• Input records:

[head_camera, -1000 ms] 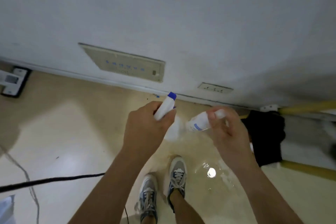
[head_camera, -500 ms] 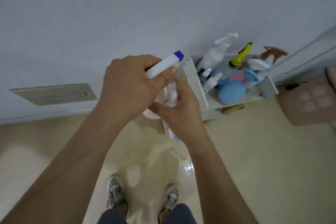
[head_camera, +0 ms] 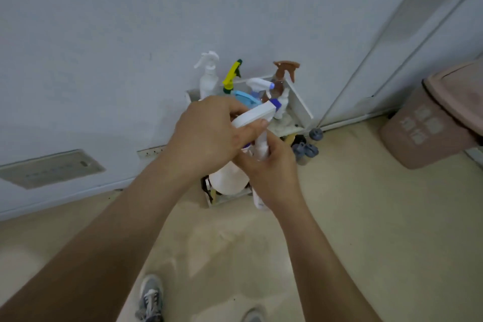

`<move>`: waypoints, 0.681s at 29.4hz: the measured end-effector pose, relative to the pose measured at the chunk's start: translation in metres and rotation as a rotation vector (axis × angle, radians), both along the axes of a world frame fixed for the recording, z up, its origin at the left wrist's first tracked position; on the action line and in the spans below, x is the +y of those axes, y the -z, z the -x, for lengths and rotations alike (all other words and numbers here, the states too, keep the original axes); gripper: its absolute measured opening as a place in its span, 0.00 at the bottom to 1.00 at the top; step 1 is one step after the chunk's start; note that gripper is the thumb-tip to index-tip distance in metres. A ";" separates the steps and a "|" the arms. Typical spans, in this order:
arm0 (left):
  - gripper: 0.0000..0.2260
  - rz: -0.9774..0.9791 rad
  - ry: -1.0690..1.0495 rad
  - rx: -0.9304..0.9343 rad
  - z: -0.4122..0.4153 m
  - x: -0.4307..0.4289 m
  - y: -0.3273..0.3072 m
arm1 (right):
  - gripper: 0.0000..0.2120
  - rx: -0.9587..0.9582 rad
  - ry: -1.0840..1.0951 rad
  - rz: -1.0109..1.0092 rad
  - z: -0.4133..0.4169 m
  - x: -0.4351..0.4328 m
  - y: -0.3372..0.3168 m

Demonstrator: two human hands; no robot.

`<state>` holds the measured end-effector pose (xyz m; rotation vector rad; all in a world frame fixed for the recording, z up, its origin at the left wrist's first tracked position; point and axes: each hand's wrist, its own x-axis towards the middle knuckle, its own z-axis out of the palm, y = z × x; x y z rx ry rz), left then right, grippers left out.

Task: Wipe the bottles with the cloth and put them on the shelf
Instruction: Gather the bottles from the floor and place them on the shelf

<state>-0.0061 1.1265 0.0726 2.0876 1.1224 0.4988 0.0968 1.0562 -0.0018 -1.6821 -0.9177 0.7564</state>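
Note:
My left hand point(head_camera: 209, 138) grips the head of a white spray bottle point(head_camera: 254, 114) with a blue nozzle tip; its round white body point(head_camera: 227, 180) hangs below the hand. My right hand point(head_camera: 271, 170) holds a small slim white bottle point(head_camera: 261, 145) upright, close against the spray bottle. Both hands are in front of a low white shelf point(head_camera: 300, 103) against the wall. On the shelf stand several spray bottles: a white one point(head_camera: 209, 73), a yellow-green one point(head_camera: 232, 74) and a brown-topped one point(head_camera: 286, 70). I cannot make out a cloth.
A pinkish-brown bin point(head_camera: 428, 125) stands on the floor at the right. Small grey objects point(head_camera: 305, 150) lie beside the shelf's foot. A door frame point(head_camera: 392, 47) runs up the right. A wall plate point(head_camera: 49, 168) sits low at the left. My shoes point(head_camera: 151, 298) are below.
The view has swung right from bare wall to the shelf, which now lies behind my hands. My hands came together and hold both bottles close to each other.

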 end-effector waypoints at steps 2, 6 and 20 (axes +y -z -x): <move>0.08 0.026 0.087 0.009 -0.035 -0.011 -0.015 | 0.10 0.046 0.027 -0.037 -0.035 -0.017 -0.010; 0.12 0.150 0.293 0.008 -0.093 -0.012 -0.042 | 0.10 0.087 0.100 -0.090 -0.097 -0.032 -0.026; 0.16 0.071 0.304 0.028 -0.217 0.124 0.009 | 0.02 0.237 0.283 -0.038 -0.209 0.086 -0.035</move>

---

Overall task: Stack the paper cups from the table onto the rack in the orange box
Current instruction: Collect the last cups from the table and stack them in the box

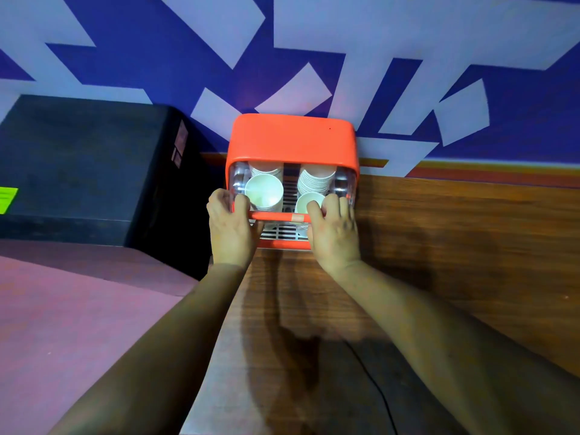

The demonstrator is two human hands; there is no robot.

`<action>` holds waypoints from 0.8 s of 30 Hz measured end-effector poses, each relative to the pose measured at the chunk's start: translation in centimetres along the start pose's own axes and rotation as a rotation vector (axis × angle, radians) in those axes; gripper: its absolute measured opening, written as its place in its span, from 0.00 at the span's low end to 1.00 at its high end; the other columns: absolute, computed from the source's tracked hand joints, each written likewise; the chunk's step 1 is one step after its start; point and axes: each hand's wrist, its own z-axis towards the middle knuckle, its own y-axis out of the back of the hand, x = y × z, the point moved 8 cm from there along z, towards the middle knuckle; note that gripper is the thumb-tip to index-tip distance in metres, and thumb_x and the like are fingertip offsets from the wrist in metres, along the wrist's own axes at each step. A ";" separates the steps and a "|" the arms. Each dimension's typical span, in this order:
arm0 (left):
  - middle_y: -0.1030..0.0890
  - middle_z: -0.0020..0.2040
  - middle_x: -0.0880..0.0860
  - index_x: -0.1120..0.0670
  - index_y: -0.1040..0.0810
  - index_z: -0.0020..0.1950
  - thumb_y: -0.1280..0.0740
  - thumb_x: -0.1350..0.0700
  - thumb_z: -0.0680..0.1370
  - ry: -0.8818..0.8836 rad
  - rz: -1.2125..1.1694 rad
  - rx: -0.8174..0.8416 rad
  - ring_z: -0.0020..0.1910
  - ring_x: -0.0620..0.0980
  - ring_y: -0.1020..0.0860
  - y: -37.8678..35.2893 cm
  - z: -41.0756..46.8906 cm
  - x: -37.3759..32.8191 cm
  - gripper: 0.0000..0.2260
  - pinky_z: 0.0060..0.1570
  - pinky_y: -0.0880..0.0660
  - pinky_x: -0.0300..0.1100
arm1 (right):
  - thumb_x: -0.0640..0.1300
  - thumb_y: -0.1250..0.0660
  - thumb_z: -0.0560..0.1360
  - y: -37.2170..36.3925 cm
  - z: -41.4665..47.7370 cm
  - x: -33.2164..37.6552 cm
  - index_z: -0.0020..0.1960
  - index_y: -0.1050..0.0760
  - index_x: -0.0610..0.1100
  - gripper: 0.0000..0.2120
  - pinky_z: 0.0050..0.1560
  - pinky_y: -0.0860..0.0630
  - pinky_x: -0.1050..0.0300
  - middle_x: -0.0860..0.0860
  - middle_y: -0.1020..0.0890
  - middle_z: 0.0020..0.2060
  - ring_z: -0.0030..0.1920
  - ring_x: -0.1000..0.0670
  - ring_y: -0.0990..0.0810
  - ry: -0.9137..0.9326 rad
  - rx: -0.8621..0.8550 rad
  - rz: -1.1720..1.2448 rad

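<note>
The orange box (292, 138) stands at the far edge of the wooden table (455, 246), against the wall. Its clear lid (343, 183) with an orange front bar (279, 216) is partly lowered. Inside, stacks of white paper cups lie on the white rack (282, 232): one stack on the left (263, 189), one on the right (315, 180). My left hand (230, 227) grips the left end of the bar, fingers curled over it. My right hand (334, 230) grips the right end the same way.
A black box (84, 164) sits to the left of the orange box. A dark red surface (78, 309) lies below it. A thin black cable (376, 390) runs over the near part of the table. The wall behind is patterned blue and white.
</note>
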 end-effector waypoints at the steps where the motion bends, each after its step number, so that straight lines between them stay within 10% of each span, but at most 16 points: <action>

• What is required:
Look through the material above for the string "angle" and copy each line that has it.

• Solved exercise:
`<move>`: waypoints, 0.681s at 29.4hz: the measured end-effector pose, relative to the pose measured at the chunk's start: translation in metres and rotation as a rotation vector (axis × angle, radians), both along the axes of a world frame fixed for the recording, z up, its origin at the left wrist's first tracked position; on the action line and in the spans below, x is the +y of those axes, y the -z, z the -x, for lengths and rotations alike (all other words and numbers here, the states too, keep the original axes); gripper: its absolute measured opening as a place in its span, 0.00 at the bottom to 1.00 at the top; step 1 is one step after the chunk's start; note that gripper is the thumb-tip to index-tip distance in metres. A ";" separates the steps and a "|" the arms. Typical spans, in this order:
`<action>` holds waypoints from 0.8 s of 30 Hz measured end-effector poses, each relative to the pose measured at the chunk's start: translation in centimetres along the start pose's own axes and rotation as a rotation vector (axis × angle, radians) in those axes; gripper: its absolute measured opening, written as its place in its span, from 0.00 at the span's low end to 1.00 at its high end; the other columns: absolute, computed from the source's tracked hand joints, each written likewise; the chunk's step 1 is one step after its start; point and axes: each hand's wrist, its own z-axis towards the middle knuckle, its own y-axis out of the back of the hand, x = y × z, the point moved 8 cm from there along z, towards the middle knuckle; note that gripper is the thumb-tip to index-tip distance in metres, and thumb_x and the like are fingertip offsets from the wrist in metres, along the wrist's own axes at each step. A ";" separates the steps and a "|" the arms. Each dimension's typical span, in this order:

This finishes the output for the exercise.